▶ **Problem requirements**:
The lines needed are those below that contain the word "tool"; copy each one.

====================

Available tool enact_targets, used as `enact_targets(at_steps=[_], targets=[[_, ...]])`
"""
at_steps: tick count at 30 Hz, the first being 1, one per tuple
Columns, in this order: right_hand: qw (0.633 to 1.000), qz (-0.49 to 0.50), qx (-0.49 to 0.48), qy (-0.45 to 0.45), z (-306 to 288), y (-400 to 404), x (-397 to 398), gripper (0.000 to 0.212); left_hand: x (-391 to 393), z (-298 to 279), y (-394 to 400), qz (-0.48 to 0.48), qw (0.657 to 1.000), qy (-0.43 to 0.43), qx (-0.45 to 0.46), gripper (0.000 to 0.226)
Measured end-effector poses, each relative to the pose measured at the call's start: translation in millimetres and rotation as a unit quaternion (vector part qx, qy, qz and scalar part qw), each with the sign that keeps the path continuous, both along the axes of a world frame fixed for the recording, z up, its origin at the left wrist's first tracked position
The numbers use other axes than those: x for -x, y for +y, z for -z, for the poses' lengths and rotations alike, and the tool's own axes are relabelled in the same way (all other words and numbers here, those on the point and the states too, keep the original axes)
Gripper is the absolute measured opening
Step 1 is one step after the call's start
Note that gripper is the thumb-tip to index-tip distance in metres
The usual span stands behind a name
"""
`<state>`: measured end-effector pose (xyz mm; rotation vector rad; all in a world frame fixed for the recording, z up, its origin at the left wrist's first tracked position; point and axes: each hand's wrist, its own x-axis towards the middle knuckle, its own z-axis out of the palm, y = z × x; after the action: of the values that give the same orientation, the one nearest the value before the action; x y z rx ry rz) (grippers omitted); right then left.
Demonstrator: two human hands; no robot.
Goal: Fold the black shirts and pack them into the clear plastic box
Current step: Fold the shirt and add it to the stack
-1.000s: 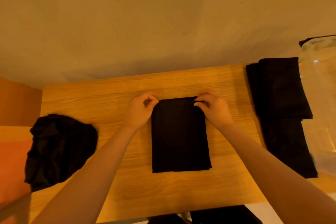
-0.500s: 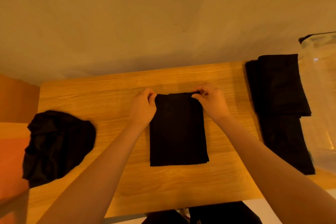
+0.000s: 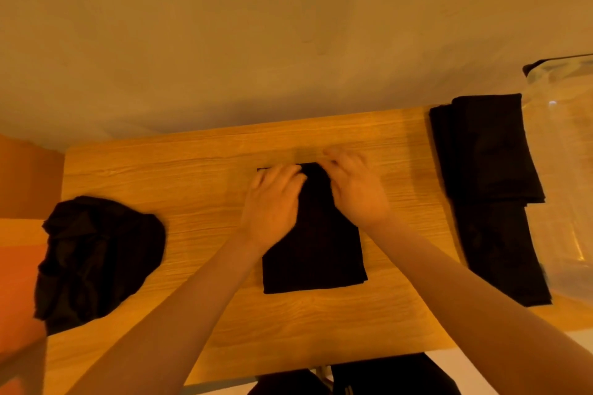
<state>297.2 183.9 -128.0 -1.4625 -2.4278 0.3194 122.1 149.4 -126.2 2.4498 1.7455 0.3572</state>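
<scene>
Both hands on far end of folded black shirt, mid-fold, frame centre.

Left hand (image 3: 272, 202) and right hand (image 3: 354, 192) lie on the shirt (image 3: 316, 253); motion blur, cannot tell if fingers pinch or just press, likely taking the far edge to double it over. Shirt flat on tabletop (image 3: 192, 170). Finished folded stack (image 3: 487, 170) waits at right beside clear plastic box (image 3: 568, 138), handy for packing; unfolded heap (image 3: 96, 253) at left.
</scene>
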Motion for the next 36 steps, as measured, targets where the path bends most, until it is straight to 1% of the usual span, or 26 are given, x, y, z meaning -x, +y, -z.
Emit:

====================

▶ **Task answer**:
Available tool enact_targets, used as `enact_targets(at_steps=[_], targets=[[_, ...]])`
The numbers use other axes than those: x for -x, y for +y, z for -z, for the poses' lengths and rotations alike, and the tool's own axes are relabelled in the same way (all other words and numbers here, those on the point and the states too, keep the original axes)

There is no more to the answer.